The coordinate option features on some of the crew cards, and I believe Firefly is the first in the Legendary series to offer this mechanic. If a player has a coordinate card, they can place it in front of them for other players to use during their turn. For example, I want to destroy an enemy ship that requires five attack points, but I only have three attack points available in my hand of six cards. Another player has a coordinate card which gives two attack points. Using that card, I now have the five attack points needed and can successfully destroy the enemy ship. The player whose coordinate card it was puts it in their discard pile and draws back up to six.

Play will continue in a cycle between recruiting and battling against threats in the verse, as players attempt to not only stay alive but keep Serenity intact. Apart from those two, the episode will end as soon as all objectives are met or the inevitable card enters the combat phase and has carried out a strike on each player, if this happens, then the episode is lost. Inevitable cards always bring negative effects for players; they cannot be scanned in the verse and players can’t defeat it, they are effectively a time limit for each episode.

I mentioned the talent cards earlier, but there is a negative alternative to them known as a flaw card that players acquire by failing to complete objectives, side jobs or by taking strikes. When a flaw card is drawn into a player’s hand, at the start of their turn they must immediately resolve it before being removed from the player’s deck and put it back into the flaw stack. Written on the avatar card underneath their talent is that character’s flaw, it might be to add episode cards to the verse or discard cards etc. It is highly possible that a player can draw multiple flaw cards at any one time resulting in a potentially devastating state of events, such as drawing several ship or crew strikes one after the other.

Speaking of deadly combinations, the players can create their own by using multiple strength cards. This can give a player extra attack points when needed, and in some cases can be the difference in winning or losing the episode.

The theme of Firefly is great, and although I have yet to watch all episodes on TV, it is clear that Upper Deck have stuck rigidly to events when creating each episode in the game. It really does feel like you are playing alongside the TV show, and you can immediately relate with each character.

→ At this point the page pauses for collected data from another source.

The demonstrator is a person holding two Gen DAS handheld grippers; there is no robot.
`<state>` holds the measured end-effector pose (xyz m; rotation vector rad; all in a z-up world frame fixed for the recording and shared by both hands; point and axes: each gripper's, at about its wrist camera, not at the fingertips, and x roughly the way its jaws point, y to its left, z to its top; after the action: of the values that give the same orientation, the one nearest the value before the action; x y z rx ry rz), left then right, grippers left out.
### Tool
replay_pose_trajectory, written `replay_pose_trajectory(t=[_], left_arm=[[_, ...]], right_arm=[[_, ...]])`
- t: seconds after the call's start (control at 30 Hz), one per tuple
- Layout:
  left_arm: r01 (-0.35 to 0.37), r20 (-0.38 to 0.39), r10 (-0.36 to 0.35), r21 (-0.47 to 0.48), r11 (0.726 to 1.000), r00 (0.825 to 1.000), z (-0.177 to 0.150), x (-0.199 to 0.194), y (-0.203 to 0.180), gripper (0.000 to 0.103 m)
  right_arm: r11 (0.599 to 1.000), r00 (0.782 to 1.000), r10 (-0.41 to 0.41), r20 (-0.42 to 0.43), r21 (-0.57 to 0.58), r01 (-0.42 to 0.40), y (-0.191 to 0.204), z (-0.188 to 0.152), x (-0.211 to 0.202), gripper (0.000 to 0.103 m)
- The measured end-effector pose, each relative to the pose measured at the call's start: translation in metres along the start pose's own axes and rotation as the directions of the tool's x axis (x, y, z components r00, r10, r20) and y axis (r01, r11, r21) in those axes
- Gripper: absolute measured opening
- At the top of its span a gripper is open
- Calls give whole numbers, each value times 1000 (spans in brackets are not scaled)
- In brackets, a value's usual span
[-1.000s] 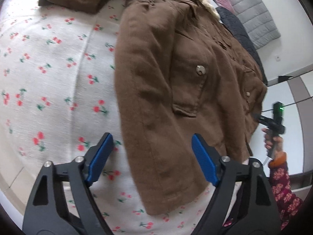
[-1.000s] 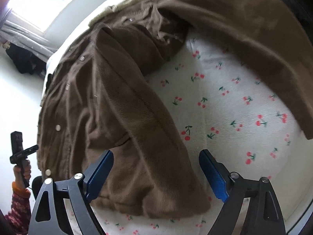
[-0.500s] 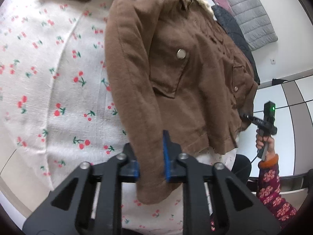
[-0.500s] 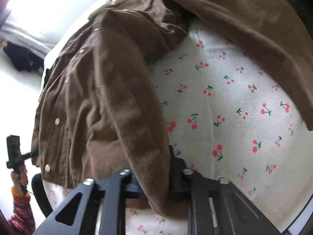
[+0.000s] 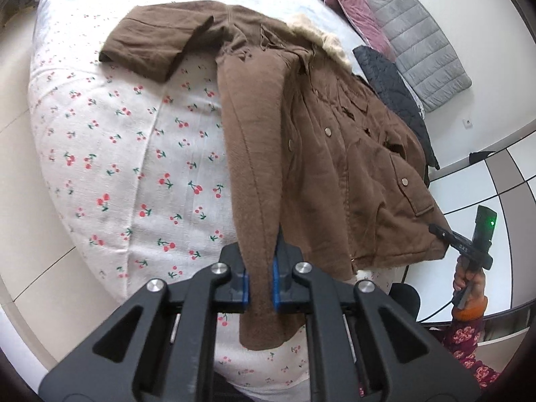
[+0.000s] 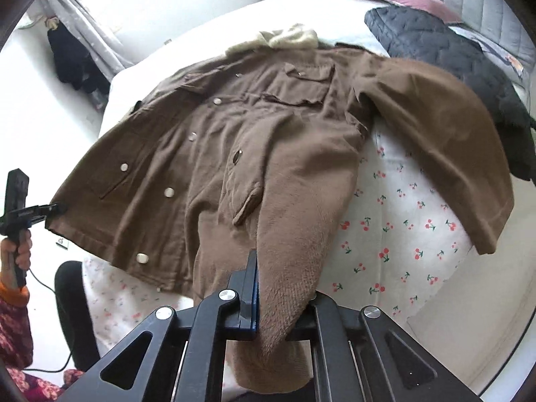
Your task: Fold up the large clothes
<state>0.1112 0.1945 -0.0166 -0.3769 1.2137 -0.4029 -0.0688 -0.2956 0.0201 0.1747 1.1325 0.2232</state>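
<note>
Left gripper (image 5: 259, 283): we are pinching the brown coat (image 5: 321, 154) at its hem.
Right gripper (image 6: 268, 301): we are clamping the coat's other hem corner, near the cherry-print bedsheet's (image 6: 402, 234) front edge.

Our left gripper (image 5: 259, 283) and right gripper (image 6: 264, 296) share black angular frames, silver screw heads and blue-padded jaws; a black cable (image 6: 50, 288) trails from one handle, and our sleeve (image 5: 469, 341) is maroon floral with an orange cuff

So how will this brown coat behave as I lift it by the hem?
The brown coat is probably floppy: it sags in folds from the right gripper and left gripper. Thick fabric and fur collar suggest some weight. Its loose sleeve will likely trail.
</note>
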Motion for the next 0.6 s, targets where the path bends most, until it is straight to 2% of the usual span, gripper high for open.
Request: replay_pose_trajectory(t=[0.1, 0.27, 0.33, 0.4, 0.43, 0.47, 0.5, 0.53, 0.57, 0.6], left_arm=[[5, 5, -5, 5, 1000, 1000, 0, -11, 1, 11], [-22, -3, 22, 42, 999, 1000, -11, -23, -2, 11], [-67, -27, 69, 56, 996, 997, -18, -16, 4, 11], [-149, -95, 158, 91, 985, 983, -26, 5, 14, 13], [-180, -121, 192, 98, 979, 974, -29, 13, 18, 13], [-225, -163, 240, 107, 969, 957, -33, 25, 25, 13], [-242, -191, 260, 113, 964, 946, -35, 31, 30, 14], [-262, -205, 279, 109, 959, 938, -35, 35, 37, 16], [-276, -193, 291, 102, 956, 937, -32, 34, 41, 21], [-289, -169, 302, 97, 952, 938, -27, 31, 44, 37]], right_arm=[[1000, 1000, 4, 3, 18, -4, 0, -1, -12, 7], [997, 1000, 20, -17, 81, -18, -26, -16, -21, 7], [993, 999, 12, -44, 114, -7, -38, -22, -12, 7], [988, 994, -26, -108, 146, 42, -51, -34, 10, 10], [986, 987, -62, -151, 145, 84, -55, -39, 23, 12], [980, 973, -113, -201, 139, 143, -59, -44, 37, 17], [972, 954, -164, -251, 126, 201, -62, -49, 49, 25], [955, 922, -236, -307, 103, 279, -65, -54, 61, 27], [942, 903, -277, -329, 92, 323, -68, -57, 67, 30], [941, 905, -276, -325, 102, 324, -70, -56, 67, 31]])
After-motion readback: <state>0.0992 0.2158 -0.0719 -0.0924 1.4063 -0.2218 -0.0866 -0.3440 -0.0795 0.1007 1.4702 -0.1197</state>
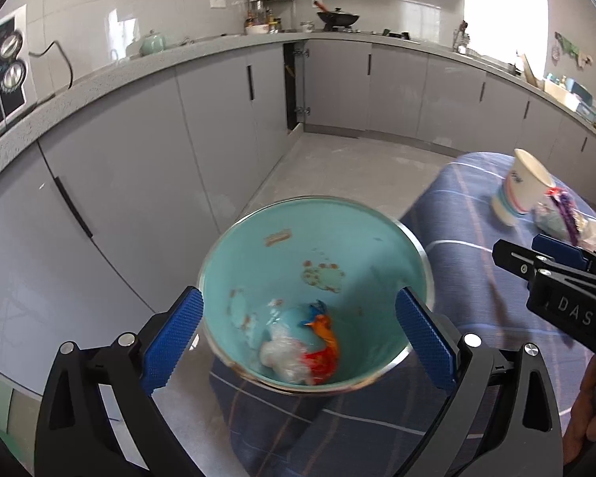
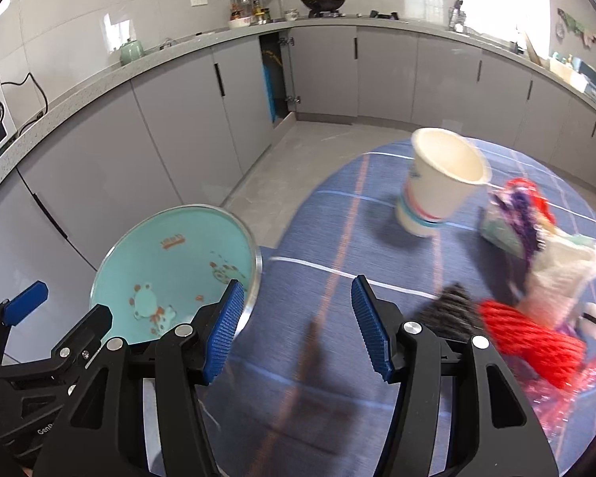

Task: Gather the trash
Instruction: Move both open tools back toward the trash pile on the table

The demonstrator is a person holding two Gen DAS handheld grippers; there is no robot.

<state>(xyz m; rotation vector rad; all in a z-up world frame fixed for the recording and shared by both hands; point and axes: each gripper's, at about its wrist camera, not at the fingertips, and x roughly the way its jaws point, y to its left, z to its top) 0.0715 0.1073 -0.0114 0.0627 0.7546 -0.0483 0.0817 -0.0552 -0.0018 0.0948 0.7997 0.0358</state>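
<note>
A teal bin (image 1: 258,262) with a metal rim sits between the blue pads of my left gripper (image 1: 300,338), whose jaws stand wide on either side of its rim. Crumpled white and red-orange trash (image 1: 302,353) lies at its bottom. The bin also shows in the right wrist view (image 2: 171,262), at the left. My right gripper (image 2: 296,330) is open and empty above the blue plaid tablecloth (image 2: 337,246). A white paper cup (image 2: 437,187) lies tilted ahead of it. A pile of wrappers and red mesh netting (image 2: 536,342) lies to its right.
Grey kitchen cabinets (image 1: 139,127) and a countertop curve round the room, with one cabinet door ajar (image 1: 294,83). A wok (image 1: 337,18) and spice rack stand at the far counter. The grey floor (image 1: 337,159) lies beyond the table's edge.
</note>
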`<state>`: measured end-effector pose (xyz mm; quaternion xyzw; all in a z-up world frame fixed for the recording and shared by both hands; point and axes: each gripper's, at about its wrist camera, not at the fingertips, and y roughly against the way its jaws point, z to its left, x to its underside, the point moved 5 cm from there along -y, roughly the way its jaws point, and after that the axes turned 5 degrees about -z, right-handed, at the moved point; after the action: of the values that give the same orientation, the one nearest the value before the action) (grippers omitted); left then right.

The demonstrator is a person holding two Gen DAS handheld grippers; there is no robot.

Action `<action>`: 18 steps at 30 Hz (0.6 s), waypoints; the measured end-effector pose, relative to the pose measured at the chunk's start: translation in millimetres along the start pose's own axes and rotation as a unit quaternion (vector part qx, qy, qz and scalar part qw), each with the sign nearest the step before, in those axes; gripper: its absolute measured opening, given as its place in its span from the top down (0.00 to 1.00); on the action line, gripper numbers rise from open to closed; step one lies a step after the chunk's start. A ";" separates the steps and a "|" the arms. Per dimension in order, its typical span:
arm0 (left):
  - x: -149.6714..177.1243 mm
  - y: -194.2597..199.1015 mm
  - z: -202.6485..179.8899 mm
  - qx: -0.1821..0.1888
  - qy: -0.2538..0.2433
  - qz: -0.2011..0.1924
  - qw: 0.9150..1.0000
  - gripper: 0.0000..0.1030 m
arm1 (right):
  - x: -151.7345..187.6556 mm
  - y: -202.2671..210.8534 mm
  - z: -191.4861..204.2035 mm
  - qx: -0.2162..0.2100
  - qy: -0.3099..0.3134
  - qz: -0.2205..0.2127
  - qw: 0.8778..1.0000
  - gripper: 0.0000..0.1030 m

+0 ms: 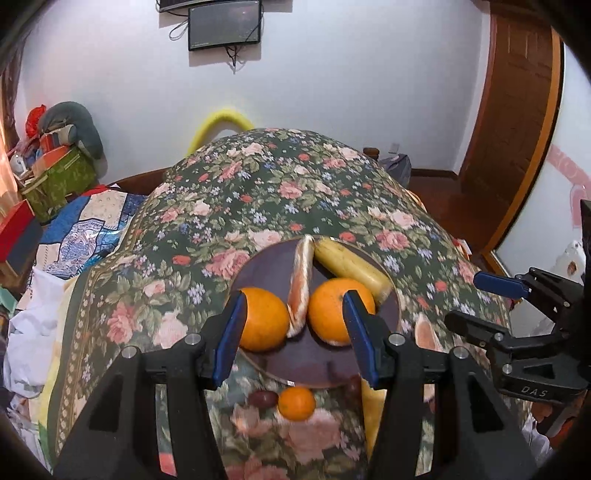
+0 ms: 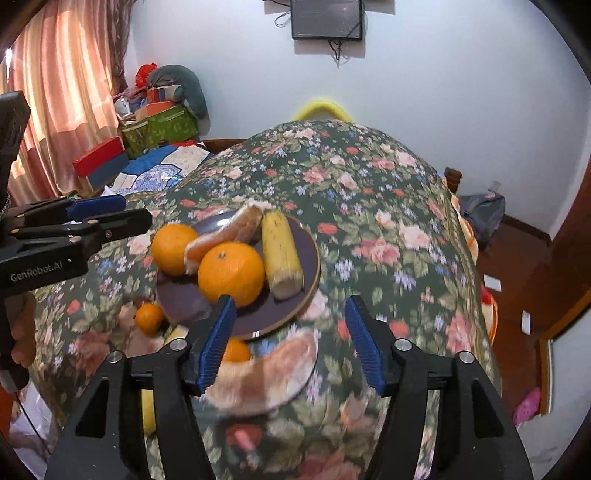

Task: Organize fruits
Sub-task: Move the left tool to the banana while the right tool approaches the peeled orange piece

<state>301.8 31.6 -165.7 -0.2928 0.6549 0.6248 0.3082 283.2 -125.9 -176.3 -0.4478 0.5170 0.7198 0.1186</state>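
- Plate on the floral surface holds two oranges, a banana and a grapefruit wedge.
- A mandarin and a second wedge lie beside the plate.
- Left tongs: apart, empty.
- Right tongs: apart, empty.

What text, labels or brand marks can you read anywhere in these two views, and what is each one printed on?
"DAS": raised letters on the black plastic body of the right tongs, seen from the left wrist view.
"GenRobot.AI": white print on the black plastic body of the left tongs, seen from the right wrist view.
Dark wall-mounted screen: nothing readable shows on it.
Boxes stacked in the corner: any print is too small to read.
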 end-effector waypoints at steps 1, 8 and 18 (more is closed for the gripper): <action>2.5 1.3 -1.4 0.000 -0.001 0.002 1.000 0.48 | 6.7 1.0 0.2 -0.002 -0.005 0.003 1.000 0.41; 27.8 4.7 -11.8 0.007 -0.007 0.023 1.000 0.48 | 41.7 3.6 5.0 -0.011 -0.015 0.029 0.999 0.41; 55.7 -4.0 -8.7 0.013 0.005 0.060 0.998 0.48 | 59.6 -13.6 27.3 -0.041 -0.012 0.053 0.998 0.36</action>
<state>268.9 22.8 -210.9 -0.2527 0.6806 0.6323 0.2705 243.6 -114.2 -229.0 -0.4155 0.5089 0.7509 0.0680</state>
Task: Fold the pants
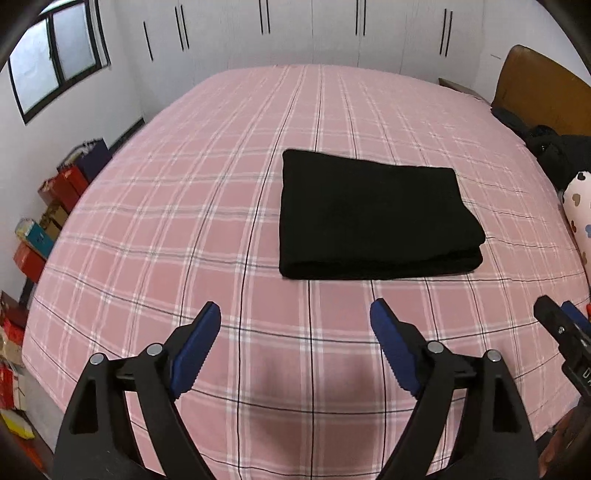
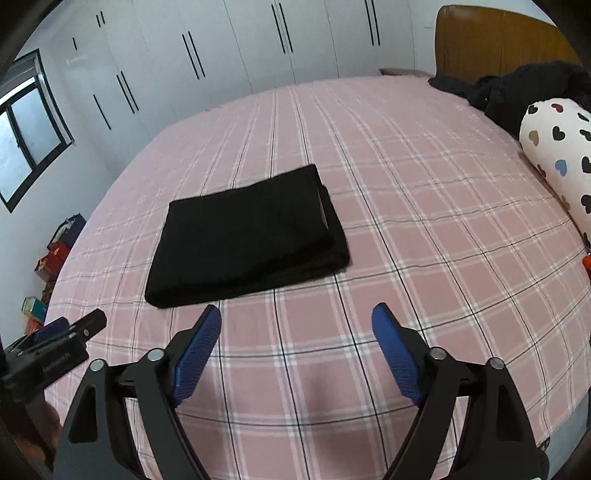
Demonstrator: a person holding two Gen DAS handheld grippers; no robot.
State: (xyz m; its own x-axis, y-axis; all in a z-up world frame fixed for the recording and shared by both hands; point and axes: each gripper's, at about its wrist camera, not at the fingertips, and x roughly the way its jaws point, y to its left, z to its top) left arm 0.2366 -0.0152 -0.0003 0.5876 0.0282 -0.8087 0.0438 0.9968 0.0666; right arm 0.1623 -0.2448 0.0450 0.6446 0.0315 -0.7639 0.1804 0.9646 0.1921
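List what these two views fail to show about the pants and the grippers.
- Pants: all black, so layer count and inner folds are unreadable in both views.
- Underside of pants: hidden against the bed.
- Right gripper: cut off by the left view's right edge.
- Left gripper: only partly visible at the right view's left edge.
- Hands: outside both views.

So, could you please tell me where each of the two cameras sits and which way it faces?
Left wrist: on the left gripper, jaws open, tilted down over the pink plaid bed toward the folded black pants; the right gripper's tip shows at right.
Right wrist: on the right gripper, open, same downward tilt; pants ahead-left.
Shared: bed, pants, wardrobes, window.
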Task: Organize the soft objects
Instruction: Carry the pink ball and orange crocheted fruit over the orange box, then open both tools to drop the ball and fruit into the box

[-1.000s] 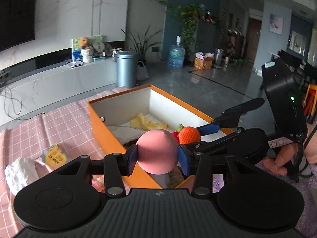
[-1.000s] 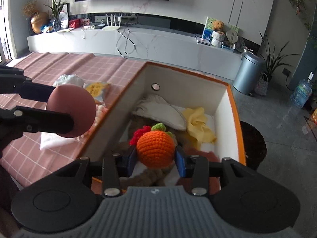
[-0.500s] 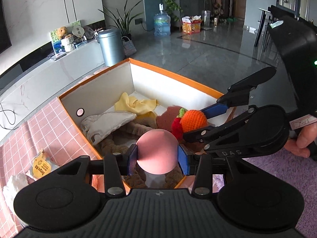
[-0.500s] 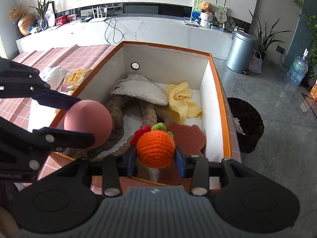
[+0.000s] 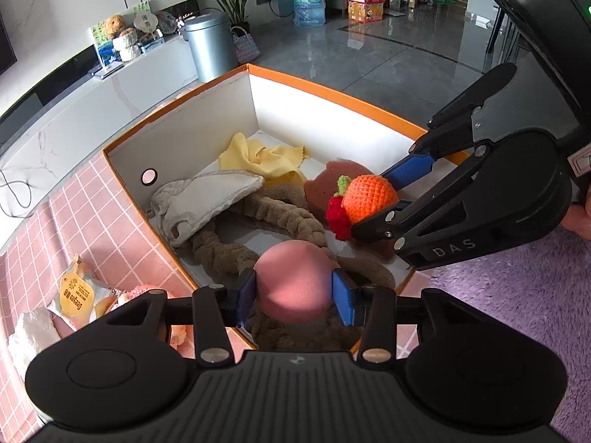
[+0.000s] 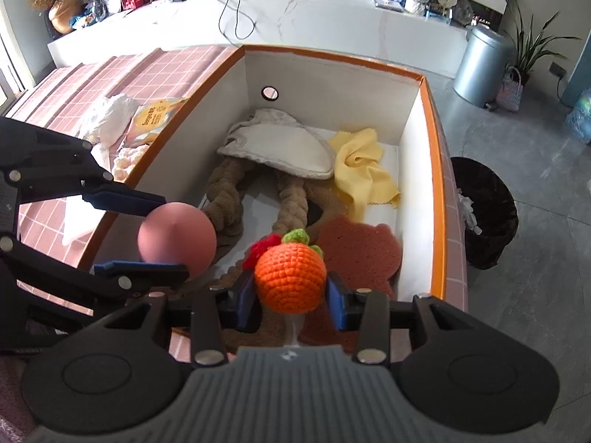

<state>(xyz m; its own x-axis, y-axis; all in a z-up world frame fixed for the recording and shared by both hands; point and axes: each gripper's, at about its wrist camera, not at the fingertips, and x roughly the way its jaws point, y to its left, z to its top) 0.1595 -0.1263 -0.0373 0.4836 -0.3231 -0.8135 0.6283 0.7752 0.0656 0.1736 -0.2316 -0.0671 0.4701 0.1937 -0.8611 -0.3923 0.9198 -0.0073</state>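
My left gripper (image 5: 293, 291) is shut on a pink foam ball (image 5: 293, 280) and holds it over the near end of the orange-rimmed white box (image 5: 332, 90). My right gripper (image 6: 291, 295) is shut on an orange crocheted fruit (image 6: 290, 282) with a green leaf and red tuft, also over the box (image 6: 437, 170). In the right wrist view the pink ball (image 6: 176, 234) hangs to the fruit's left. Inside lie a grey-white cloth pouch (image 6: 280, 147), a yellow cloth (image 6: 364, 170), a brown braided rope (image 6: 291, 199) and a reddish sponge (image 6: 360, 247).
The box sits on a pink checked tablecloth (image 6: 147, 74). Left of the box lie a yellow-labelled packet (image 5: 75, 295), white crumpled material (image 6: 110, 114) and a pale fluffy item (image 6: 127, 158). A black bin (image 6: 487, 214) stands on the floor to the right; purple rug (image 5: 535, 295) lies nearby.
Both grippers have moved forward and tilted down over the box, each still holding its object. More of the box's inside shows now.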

One disappointing note is the lack of inevitable cards which, as I’ve said, will always be the last card to enter the verse and will end the episode if allowed. I realise that only three episodes are played at any one time, but surely giving us five or six different endings would have been preferable to just three. I will say, however, that if players can win the episode, they will not know which inevitable card was in play during that episode.

The last point is quite a generic one for deck builders, but I still think it’s worth mentioning. That is the time it takes to initially sort through the vast amount of cards which will easily take an hour. On top of that, game set-up can also be a tad laborious, as the various decks are created leaving cards literally all over the place. Like I said, most deck builders have this issue, but it’s something to keep in mind.

Find your copy of Legendary Encounters: Firefly on the Esdevium games website or find your local games store HERE.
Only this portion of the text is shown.